§ What is being asked
Every line from the opening of the records to the line with "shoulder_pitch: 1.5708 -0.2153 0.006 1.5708" should be restated exactly, with both ends included and the pictures left out.

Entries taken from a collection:
--- --- ---

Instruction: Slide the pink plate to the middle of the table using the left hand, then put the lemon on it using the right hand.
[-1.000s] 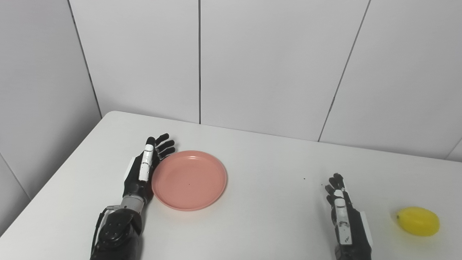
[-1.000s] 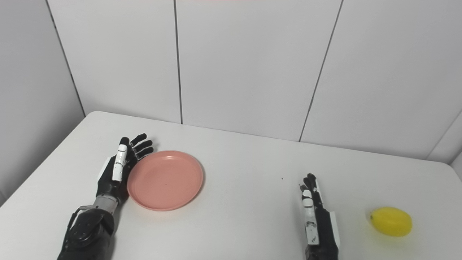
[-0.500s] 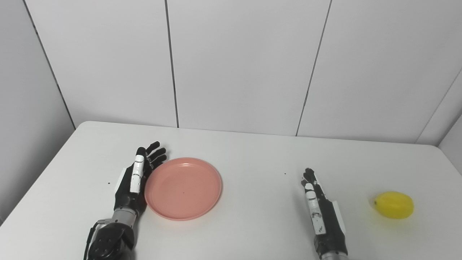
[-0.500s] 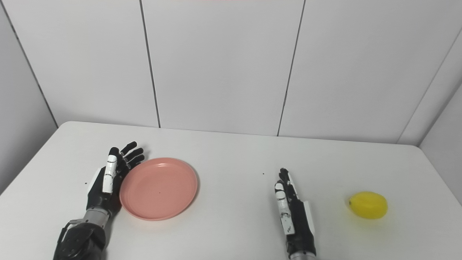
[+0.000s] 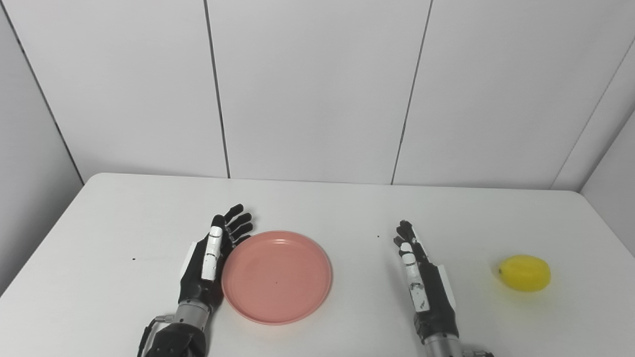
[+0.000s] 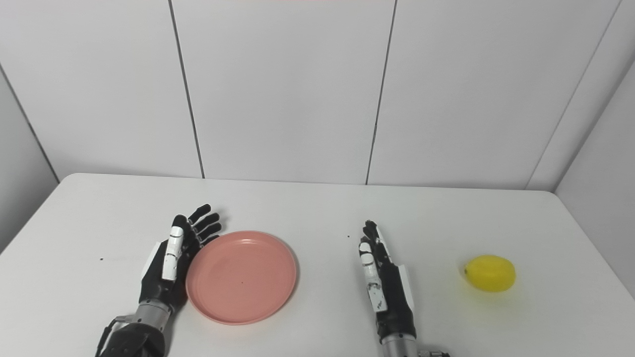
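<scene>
A pink plate (image 5: 276,275) lies flat on the white table (image 5: 317,208), left of the middle. My left hand (image 5: 211,260) is open, edge-on against the plate's left rim, fingers pointing away from me. It also shows in the right eye view (image 6: 171,260) beside the plate (image 6: 241,275). A yellow lemon (image 5: 524,272) lies at the right side of the table, apart from everything. My right hand (image 5: 424,287) is open and empty, resting edge-on between plate and lemon, well left of the lemon (image 6: 489,273).
The table's back edge meets a white panelled wall (image 5: 317,89). A side wall (image 5: 610,168) closes in at the right. A few tiny dark specks dot the tabletop.
The camera has swung right, shifting the whole picture. The plate and my left hand have moved a little to the right across the table. The lemon has stayed put.
</scene>
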`<state>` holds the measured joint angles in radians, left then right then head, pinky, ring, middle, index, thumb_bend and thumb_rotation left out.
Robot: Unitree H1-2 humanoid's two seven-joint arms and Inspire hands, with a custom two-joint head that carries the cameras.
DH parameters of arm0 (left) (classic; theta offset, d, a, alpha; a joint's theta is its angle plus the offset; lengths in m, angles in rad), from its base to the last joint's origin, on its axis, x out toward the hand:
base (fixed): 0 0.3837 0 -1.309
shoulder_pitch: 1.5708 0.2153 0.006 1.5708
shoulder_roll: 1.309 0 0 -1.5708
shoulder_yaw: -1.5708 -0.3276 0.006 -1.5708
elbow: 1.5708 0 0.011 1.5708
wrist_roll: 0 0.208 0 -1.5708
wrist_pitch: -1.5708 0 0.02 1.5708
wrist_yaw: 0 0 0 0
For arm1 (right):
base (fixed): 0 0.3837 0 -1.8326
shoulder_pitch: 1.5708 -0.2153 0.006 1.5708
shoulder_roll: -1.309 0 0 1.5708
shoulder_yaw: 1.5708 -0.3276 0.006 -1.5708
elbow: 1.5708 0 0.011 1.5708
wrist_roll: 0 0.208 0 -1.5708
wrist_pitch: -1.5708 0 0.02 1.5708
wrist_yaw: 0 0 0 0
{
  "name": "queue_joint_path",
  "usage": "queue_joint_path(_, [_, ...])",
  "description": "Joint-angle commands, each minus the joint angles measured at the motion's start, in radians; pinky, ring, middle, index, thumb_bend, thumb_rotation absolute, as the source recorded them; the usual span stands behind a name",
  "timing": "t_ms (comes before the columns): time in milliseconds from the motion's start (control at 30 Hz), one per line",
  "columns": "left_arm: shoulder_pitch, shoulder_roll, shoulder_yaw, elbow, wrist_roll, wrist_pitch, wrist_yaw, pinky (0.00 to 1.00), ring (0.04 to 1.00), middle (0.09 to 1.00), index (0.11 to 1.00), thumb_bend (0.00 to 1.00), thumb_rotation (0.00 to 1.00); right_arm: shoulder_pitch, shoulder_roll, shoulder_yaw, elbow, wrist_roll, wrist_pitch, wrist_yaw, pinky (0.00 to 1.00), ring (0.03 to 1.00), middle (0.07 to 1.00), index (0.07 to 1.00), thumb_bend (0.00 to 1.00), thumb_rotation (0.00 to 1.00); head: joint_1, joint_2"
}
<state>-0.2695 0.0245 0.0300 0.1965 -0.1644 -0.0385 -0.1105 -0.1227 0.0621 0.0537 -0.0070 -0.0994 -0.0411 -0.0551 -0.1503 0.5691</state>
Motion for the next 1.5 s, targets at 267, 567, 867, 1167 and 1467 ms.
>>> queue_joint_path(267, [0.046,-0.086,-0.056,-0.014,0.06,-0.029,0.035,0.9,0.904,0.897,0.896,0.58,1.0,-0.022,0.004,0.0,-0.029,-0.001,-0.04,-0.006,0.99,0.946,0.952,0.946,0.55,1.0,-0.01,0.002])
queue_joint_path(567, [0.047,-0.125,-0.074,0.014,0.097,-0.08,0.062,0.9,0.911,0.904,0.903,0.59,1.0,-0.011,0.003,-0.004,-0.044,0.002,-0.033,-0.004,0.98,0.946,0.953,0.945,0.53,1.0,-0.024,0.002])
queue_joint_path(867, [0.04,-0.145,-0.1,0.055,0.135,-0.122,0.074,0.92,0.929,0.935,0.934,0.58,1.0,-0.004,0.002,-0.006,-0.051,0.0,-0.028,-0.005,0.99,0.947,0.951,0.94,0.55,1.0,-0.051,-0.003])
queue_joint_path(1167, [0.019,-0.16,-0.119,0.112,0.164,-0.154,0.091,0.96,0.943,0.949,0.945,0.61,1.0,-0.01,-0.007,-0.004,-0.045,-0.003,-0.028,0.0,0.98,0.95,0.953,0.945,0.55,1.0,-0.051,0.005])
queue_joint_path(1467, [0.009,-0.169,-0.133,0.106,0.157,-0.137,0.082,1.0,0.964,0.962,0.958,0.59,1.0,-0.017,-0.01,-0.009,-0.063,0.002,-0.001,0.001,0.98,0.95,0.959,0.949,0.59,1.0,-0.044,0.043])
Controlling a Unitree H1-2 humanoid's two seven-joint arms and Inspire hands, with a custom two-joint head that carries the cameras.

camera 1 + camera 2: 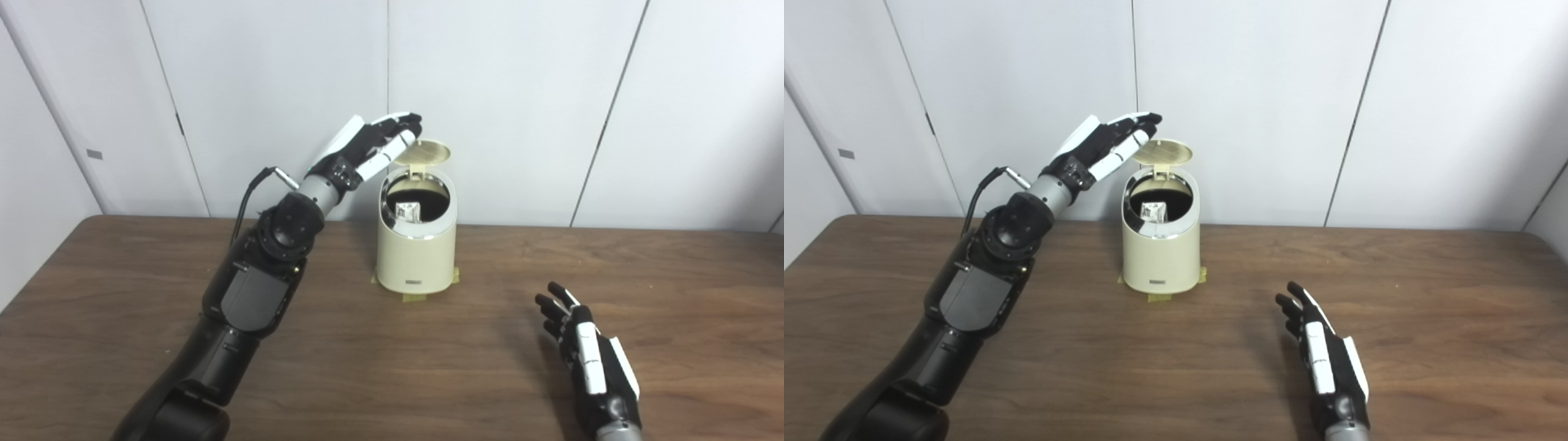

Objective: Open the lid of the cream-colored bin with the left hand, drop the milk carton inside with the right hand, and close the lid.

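Observation:
The cream-colored bin [416, 257] stands on the table near the wall, held down by tape at its base. Its round lid [424, 153] is raised and tilted back. The milk carton [407, 212] lies inside the dark opening; it also shows in the right eye view [1153, 211]. My left hand [376, 144] is open, fingers stretched out, with its fingertips at the lid's left edge. My right hand [582, 343] is open and empty, low over the table in front and to the right of the bin.
The brown wooden table [674, 294] runs to a white panelled wall [520, 92] right behind the bin. My left forearm [263, 282] reaches diagonally across the table's left half. A black cable [248, 196] loops at its wrist.

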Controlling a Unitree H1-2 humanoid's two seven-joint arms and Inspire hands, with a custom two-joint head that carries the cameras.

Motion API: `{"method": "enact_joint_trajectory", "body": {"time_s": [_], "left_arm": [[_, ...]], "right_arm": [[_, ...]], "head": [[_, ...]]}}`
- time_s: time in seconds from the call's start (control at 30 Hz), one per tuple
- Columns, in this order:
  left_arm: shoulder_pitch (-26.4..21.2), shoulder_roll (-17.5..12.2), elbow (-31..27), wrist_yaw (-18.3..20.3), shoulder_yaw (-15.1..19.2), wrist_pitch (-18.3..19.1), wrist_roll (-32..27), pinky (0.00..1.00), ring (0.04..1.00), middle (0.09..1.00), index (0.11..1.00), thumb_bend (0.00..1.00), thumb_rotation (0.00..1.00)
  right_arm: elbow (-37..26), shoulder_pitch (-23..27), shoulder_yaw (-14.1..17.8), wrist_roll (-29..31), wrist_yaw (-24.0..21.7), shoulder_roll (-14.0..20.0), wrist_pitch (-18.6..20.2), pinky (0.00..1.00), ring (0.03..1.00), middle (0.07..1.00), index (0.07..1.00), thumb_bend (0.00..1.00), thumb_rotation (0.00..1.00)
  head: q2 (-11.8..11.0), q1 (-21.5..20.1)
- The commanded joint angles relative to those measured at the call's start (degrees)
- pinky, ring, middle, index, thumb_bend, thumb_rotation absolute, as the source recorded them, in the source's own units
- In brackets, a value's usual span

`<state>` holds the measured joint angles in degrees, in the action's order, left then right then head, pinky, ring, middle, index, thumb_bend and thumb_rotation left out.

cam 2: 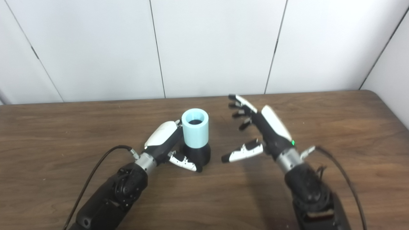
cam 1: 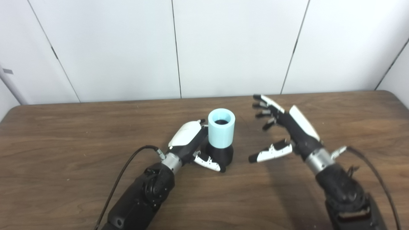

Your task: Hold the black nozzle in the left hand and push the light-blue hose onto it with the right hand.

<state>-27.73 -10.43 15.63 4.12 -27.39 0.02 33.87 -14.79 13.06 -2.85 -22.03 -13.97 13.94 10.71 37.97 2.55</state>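
hose (cam 1: 221,132): light blue | nozzle (cam 1: 220,155): black | hands: white-black | table (cam 1: 64,134): brown woodgrain | wall (cam 1: 223,48): white

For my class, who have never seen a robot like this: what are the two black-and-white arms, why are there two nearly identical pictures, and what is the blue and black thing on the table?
The arms belong to a humanoid robot, and each ends in a hand with fingers and a thumb. The two pictures come from two cameras side by side on its head, so they show one scene from slightly different spots. On the brown wooden table stands a black nozzle with a light-blue hose piece sitting upright on top of it. The left hand is wrapped around the nozzle's base, thumb in front. The right hand is beside it, fingers spread, touching nothing. Behind the table is a plain white panelled wall.
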Motion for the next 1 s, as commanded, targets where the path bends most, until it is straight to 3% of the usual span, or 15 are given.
{"method": "enact_joint_trajectory", "body": {"time_s": [0.0,0.07,0.17,0.23,0.6,0.73,0.97], "left_arm": [[1.98,-1.57,1.35,3.67,0.02,3.10,0.34,1.00,0.700,0.675,0.675,0.79,0.08],[2.38,-1.25,1.21,3.47,0.60,2.93,0.04,1.00,0.790,0.819,0.796,0.92,0.16],[2.47,-1.14,1.38,3.54,0.81,3.01,0.31,1.00,0.947,0.964,0.923,0.99,0.25],[2.26,-1.22,1.36,3.79,0.72,3.55,0.83,1.00,0.989,0.993,0.980,1.00,0.29],[3.07,-1.66,-0.47,3.90,2.72,5.65,0.60,1.00,1.000,1.000,1.000,1.00,0.29],[4.64,-2.34,-0.60,1.97,5.03,3.68,-0.68,1.00,1.000,1.000,1.000,1.00,0.26],[6.01,-2.68,-0.81,0.34,8.77,3.23,-2.18,1.00,0.985,0.968,0.989,0.85,0.15]], "right_arm": [[-1.53,2.42,0.39,0.60,1.64,0.93,-2.64,0.57,0.763,0.856,0.931,0.82,0.00],[-1.55,2.31,0.13,0.55,1.51,1.24,-2.72,0.57,0.762,0.857,0.931,0.82,0.00],[-1.35,2.23,-0.08,0.77,1.54,1.88,-2.97,0.57,0.762,0.858,0.931,0.82,0.01],[-1.47,2.11,-0.20,0.92,1.39,2.19,-2.84,0.57,0.762,0.858,0.931,0.82,0.01],[-1.23,1.69,-0.61,1.18,1.25,2.80,-2.73,0.57,0.770,0.866,0.942,0.82,0.02],[-1.12,1.34,-0.56,1.69,1.24,2.62,-2.55,0.58,0.771,0.867,0.945,0.82,0.02],[-0.45,0.54,-0.60,3.12,1.44,2.31,-3.21,0.58,0.774,0.870,0.947,0.82,0.01]], "head": [[0.07,0.03],[0.05,0.05],[0.04,0.12],[0.07,0.12],[-0.02,1.15],[-0.44,2.47],[-0.87,4.51]]}}
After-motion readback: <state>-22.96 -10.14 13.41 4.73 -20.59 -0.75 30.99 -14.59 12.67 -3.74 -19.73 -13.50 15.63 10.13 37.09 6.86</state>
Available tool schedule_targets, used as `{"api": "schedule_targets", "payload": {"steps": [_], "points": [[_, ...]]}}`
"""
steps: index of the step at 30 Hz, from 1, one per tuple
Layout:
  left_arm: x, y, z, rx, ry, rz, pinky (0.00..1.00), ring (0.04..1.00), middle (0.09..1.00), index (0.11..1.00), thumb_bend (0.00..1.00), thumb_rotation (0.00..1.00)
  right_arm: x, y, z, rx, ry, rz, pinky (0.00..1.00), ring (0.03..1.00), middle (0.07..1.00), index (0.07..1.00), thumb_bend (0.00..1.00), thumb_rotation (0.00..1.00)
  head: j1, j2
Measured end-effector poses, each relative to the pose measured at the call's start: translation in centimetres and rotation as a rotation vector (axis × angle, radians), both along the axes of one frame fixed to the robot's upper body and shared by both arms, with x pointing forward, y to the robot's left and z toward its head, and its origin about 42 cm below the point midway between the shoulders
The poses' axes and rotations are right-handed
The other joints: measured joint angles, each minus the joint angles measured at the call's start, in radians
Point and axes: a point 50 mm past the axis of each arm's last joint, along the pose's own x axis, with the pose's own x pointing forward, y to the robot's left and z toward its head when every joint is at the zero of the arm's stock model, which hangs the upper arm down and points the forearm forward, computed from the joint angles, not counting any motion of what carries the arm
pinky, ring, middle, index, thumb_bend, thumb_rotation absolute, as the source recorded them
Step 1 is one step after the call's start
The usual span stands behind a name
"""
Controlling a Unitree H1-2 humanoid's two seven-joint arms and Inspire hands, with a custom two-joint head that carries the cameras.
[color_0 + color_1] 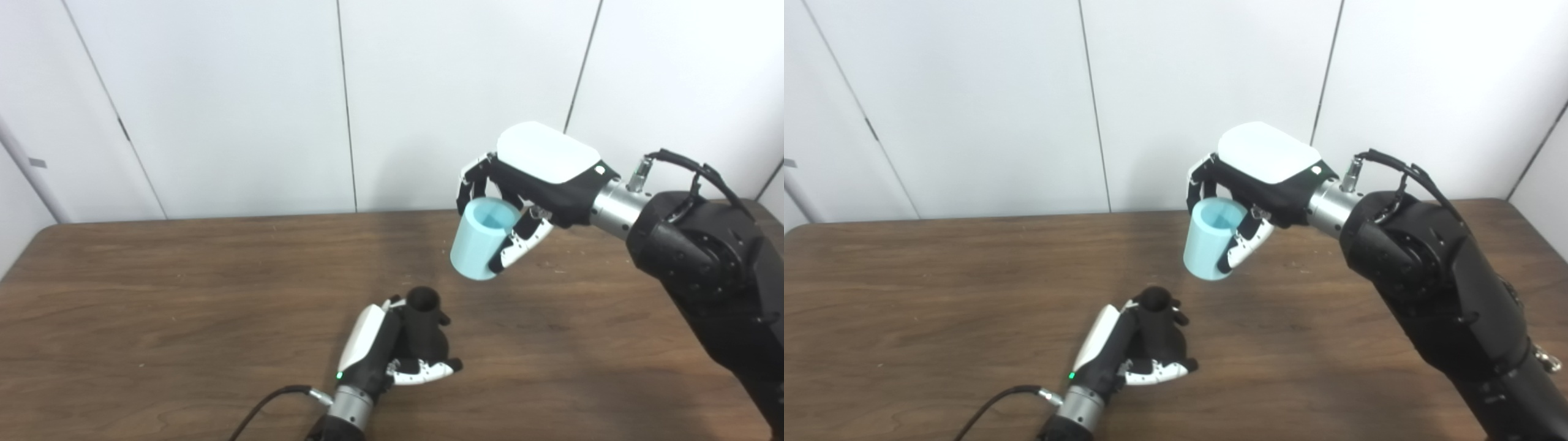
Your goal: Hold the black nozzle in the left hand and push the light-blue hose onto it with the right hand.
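the black nozzle [424,301] is gripped upright above the table [153,294] by the left hand [392,352], its tip exposed, while the light-blue hose [484,240] is clasped aloft nearby, apart, by the right hand [527,190], seemingly for mating.

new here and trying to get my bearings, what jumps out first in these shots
The light-blue hose, a short open tube, stands out most: the right hand holds it in the air above the far right part of the wooden table. Nearer the camera and lower, the left hand is closed around the black nozzle, open end up. The two parts are still apart.
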Motion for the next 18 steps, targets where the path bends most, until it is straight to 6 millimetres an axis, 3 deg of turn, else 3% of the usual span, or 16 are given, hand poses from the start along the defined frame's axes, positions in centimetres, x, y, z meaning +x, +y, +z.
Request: {"api": "schedule_targets", "payload": {"steps": [7,18], "points": [[0.0,-0.2,0.0,0.017,0.005,0.01,1.0,0.881,0.78,0.487,0.51,0.07,0.0,0.5,0.8,-0.004,-0.019,0.05,0.21,0.286,0.41,0.519,0.52,0.0,0.063,0.012],[-0.1,-0.4,0.0,0.011,0.006,0.014,1.0,0.876,0.78,0.487,0.51,0.07,-0.1,1.9,0.4,0.01,0.038,0.085,0.2,0.277,0.407,0.518,0.52,0.0,0.064,0.035]]}}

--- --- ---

§ Task output
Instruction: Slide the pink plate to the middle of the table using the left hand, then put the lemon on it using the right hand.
[-1.000s] 
[-1.000s] 
[-0.500s] 
[-0.500s] 
[+0.000s] 
[+0.000s] 
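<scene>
A pink plate (image 5: 276,275) lies flat on the white table (image 5: 317,208), left of the middle. My left hand (image 5: 211,260) is open, edge-on against the plate's left rim, fingers pointing away from me. It also shows in the right eye view (image 6: 171,260) beside the plate (image 6: 241,275). A yellow lemon (image 5: 524,272) lies at the right side of the table, apart from everything. My right hand (image 5: 424,287) is open and empty, resting edge-on between plate and lemon, well left of the lemon (image 6: 489,273).
The table's back edge meets a white panelled wall (image 5: 317,89). A side wall (image 5: 610,168) closes in at the right. A few tiny dark specks dot the tabletop.
The camera has swung right, shifting the whole picture. The plate and my left hand have moved a little to the right across the table. The lemon has stayed put.
</scene>
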`<state>` holds the measured joint angles in radians, left then right then head, pinky, ring, middle, index, thumb_bend and thumb_rotation left out.
Robot: Unitree H1-2 humanoid's two seven-joint arms and Inspire hands, with a custom two-joint head that carries the cameras.
DH parameters of arm0 (left) (classic; theta offset, d, a, alpha; a joint's theta is its angle plus the offset; lengths in m, angles in rad), from its base to the last joint's origin, on its axis, x out toward the hand:
base (fixed): 0 0.3837 0 -1.309
shoulder_pitch: 1.5708 0.2153 0.006 1.5708
shoulder_roll: 1.309 0 0 -1.5708
shoulder_yaw: -1.5708 -0.3276 0.006 -1.5708
elbow: 1.5708 0 0.011 1.5708
wrist_roll: 0 0.208 0 -1.5708
wrist_pitch: -1.5708 0 0.02 1.5708
wrist_yaw: 0 0 0 0
For arm1 (right):
base (fixed): 0 0.3837 0 -1.8326
shoulder_pitch: 1.5708 -0.2153 0.006 1.5708

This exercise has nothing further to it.